Avoid 'Admired Territory' Stocks And Watch Out For Cash Flow, Says Quant's Sandeep Tandon
Tandon argued that investors should steer clear of hype-driven stocks and instead back companies with tangible earnings potential.

Quant Mutual Fund’s Sandeep Tandon has cautioned investors against falling for hype-driven stocks that are popular but lack clear earnings visibility.
He said names in the “admired territory”—those trading at expensive valuations simply because they’re in fashion—often don’t justify their price tags. Instead, he urged a shift towards fundamentally strong, under-owned stocks that offer better long-term value.
We must avoid all those stocks which are in the admired territory, Tandon said. “These are fashionable names—whether they generate cash flow or not, they're simply in vogue right now.”
Tandon argued that investors should steer clear of hype-driven stocks and instead back companies with tangible earnings potential.
He acknowledged that while some previously high-flying platform companies and energy-transition plays have bounced back sharply, many of them still lack the fundamental backing required for long-term conviction. “We don’t want to pay for just some new valuation technique... That’s the reason I use the word ‘fashionable’—the fact is not justified in normal circumstances.”
Instead of chasing sector-wide trends, investors should focus on stock-level opportunities, he advised. “2025 is about stocks, not about sectors… In the same sector, a few stocks will do very well and a few stocks will not.”

Sandeep Tandon, Founder and CIO, Quant Capital (Image source: Linkdin)

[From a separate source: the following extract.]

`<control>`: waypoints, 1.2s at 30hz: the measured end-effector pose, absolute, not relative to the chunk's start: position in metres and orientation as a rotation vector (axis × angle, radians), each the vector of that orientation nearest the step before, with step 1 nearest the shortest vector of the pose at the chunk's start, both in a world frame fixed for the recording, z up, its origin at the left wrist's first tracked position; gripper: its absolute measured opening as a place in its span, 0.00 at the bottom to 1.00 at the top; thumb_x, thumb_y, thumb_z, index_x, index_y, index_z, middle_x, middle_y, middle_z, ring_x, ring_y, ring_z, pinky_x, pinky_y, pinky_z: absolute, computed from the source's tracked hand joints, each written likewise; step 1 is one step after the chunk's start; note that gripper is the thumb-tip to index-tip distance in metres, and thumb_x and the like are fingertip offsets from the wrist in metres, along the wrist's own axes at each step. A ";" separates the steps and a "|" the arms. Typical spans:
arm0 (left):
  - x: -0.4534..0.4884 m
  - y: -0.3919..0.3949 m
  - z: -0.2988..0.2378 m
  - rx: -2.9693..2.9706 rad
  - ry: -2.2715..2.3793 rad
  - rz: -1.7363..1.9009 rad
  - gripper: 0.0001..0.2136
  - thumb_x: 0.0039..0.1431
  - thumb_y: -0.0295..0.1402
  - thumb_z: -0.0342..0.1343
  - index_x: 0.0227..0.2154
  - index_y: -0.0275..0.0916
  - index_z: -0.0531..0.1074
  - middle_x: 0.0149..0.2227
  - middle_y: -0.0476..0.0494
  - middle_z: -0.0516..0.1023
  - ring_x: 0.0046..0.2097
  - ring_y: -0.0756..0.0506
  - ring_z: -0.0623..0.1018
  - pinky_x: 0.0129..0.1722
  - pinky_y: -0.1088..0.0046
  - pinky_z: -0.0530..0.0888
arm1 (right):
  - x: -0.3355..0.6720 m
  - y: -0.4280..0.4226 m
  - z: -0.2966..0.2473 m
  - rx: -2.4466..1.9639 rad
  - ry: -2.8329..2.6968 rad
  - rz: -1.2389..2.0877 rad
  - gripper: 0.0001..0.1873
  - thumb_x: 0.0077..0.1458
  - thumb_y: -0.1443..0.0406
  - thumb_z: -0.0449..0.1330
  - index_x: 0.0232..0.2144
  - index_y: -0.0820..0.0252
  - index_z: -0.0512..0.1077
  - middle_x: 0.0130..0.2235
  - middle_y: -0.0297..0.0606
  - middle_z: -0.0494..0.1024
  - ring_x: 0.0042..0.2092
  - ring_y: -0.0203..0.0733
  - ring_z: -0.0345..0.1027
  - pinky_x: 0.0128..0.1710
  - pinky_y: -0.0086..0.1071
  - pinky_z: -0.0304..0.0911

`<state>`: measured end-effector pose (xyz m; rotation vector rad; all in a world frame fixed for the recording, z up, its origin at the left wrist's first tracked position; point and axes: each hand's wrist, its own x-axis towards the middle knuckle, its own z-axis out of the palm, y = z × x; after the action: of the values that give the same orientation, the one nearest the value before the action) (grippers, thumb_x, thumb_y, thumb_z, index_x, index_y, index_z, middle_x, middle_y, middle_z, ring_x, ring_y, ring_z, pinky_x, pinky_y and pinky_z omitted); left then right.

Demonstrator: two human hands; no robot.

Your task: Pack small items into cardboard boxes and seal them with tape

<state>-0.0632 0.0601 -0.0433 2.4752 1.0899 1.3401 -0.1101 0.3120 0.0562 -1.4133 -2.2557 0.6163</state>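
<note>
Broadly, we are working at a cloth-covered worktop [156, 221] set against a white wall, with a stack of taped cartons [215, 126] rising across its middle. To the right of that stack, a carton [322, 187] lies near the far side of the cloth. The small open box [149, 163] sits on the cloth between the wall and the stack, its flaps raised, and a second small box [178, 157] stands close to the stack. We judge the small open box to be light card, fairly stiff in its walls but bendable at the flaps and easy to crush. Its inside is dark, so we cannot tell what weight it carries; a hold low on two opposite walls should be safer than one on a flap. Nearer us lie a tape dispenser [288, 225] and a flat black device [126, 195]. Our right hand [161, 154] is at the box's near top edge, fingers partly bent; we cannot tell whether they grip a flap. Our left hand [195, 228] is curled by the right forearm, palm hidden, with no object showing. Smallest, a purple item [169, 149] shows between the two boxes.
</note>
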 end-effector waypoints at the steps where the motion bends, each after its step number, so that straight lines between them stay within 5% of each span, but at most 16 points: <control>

According to Tandon, the current market environment is one where investors must be more selective and valuation-conscious. “I like to participate where we think there is a real opportunity and my downside is limited,” he said.
'It is the right time to look at segments that have been ignored in recent years,' he said. “Some of the names which have been in neglected territory… the consumption cycle moving up could be the trigger.”
On the broader strategy, Tandon advised trimming exposure during euphoric phases and using market corrections to rebuild positions. “Any sort of sharp rally in the market or any euphoria category, you reduce your exposure. When you see a panic happening in the market, you rebuild.”
He asked investors to stick to basic investment principles: earnings visibility, disciplined valuations, and a long-term mindset. “We have been taught from early school—cash flow we have to look at.”